This is our third summer at Deirdre's house in Roscoe, N.Y., a one-traffic light hamlet in the Catskills with a triple-digit population. When the intersection at that traffic light was flooded two years ago, the locals called it a "once in a lifetime" thing. It happened again last year, and then again yesterday.
You're looking west on "Old Route 17" (now called 179), just west of the famous Roscoe Diner, and you can see the traffic light on Stewart Avenue in the distance, and a flooded cemetery to the left. The actual Route 17 (a.k.a. the "future Interstate 86") was closed near us, leaving us pretty much marooned. It's been raining a lot in the Mid-Atlantic in the past few days, with lots of flooding all over. Of course, this isn't nearly as bad as some places, and the intersection is passable today.
The southwest edge of Sullivan County is bordered by the Delaware River, but that's about 15 miles from us. Our troublesome rivers are the Beaver Kill and the Willowemoc, which has here partially flooded over Old Route 17 going east from Roscoe. We walked from the house to this spot.
The Willowemoc is normally a quiet fly-fishing spot. (Roscoe is known as Trout Town, USA.) But yesterday it was muddy and turbulent, as seen in this short movie Deirdre made with her digital camera. That's me performing my civic duty in removing a board from the middle of the street during a lull in the rain.

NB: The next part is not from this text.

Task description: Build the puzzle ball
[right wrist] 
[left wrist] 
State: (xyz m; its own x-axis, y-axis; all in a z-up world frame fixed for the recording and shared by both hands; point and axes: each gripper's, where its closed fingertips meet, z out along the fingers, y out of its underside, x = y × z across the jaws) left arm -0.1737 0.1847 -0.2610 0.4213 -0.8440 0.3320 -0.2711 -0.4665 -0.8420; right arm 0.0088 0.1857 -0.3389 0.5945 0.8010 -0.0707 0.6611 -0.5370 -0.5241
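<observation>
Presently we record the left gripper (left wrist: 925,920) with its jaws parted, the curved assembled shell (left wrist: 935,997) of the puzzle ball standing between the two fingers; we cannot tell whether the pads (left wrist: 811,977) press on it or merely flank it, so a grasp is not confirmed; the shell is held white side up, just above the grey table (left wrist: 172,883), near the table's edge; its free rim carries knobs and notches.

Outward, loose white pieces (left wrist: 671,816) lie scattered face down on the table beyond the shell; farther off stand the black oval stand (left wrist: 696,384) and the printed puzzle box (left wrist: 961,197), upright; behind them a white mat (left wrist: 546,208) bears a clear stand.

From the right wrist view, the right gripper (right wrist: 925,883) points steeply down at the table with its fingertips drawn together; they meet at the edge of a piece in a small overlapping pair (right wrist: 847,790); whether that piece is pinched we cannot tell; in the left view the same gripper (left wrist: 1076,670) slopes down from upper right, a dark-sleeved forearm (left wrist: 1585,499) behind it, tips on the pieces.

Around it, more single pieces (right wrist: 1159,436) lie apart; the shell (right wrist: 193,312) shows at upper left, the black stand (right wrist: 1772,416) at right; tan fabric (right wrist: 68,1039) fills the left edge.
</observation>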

Deirdre's house is on the side of a hill, so the only problem we have with the house are streams going through her garden and some of the water getting into the basement. Other locals weren't so fortunate. This aerial photo from the NY Times says that it's "near Roscoe", but Deirdre thinks it's near North Branch. (This photo is also on the cover of the print edition today.) The next photo in the slide show is the main drag of Livingston Manor, which is the next hamlet east from Roscoe.